Boutverbindingen

(c) 2010 -2015 m.s.gerritsen

Fietsonderdelen worden met schroefdraadverbindingen aan het frame gehangen. Boutverbindingen zijn (zo gaat de theorie) ontworpen om vast te kunnen maken en ook weer los te kunnen nemen, maar zoals zo vaak zit er afstand tussen theorie en praktijk. Reden genoeg om dit fenomeen eens nader te bekijken.


Om er voor te zorgen dat bout en moer (of draadgat etc.) een goede verbinding kunnen vormen, moeten beide onderdelen voorzien zijn van dezelfde schroefdraad. Schroefdraad bestaat echter in een zeer grote verscheidenheid en vaak is met het oog niet te zien met welke variant we te maken hebben. Niet altijd zijn de verschillen zo groot als tussen een gloeilamp, een spil van een bankschroef of een dop van een ouderwetse vulpen. De hier aangehaalde voorbeelden nemen echter een bijzondere positie in, normaal gesproken zal onze schroefdraad in dwarsdoorsnede een driehoekig profiel vertonen. Maar ook met deze beperking blijven er nog ontzettend veel variaties in diameter van de boutsteel (d), tophoek (2 x ï¢) en spoed (p) over.

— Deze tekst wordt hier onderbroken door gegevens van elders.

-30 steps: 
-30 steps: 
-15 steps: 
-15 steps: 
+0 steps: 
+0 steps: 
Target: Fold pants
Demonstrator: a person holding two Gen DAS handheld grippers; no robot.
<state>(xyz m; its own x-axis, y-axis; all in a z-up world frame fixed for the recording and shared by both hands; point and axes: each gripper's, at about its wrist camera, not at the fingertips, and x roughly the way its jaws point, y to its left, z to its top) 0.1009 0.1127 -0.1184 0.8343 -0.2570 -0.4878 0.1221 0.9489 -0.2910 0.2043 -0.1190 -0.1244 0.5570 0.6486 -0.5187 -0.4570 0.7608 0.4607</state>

Om enigszins lijn in deze veelvoud aan te brengen zijn de schroef­draadsoorten genormeerd. Zo kennen we bijvoorbeeld fijne, normale en grove metrische draad, UNF en UNC, Whitworth (ook weer grof, middel en fijn), BA of BSP, en dit is slechts een beperkte opsomming. Voor rijwieldraad zijn er aparte normen zoals  FG, CEI, BSC en nog een zootje curiosa.

Bij fietsen wordt tegenwoordig voor de gewone bouten en moertjes metrische draad gebruikt, maar specifieke fietsspullen zoals balhoofd, trapas of pedalen hebben hun eigen draadsoort. Vaak is dat British Standard Cycle draad, maar er bestaat ook Italiaans, Zwitsers, Japans en Frans en ? schroefdraad.

Ook metrische boutjes worden vaak niet volgens de norm geproduceerd. Bij een bepaalde boutdiameter legt de norm ook de afmetingen van de boutkop vast, en daar wordt bij fietsen veelvuldig een potje van gemaakt.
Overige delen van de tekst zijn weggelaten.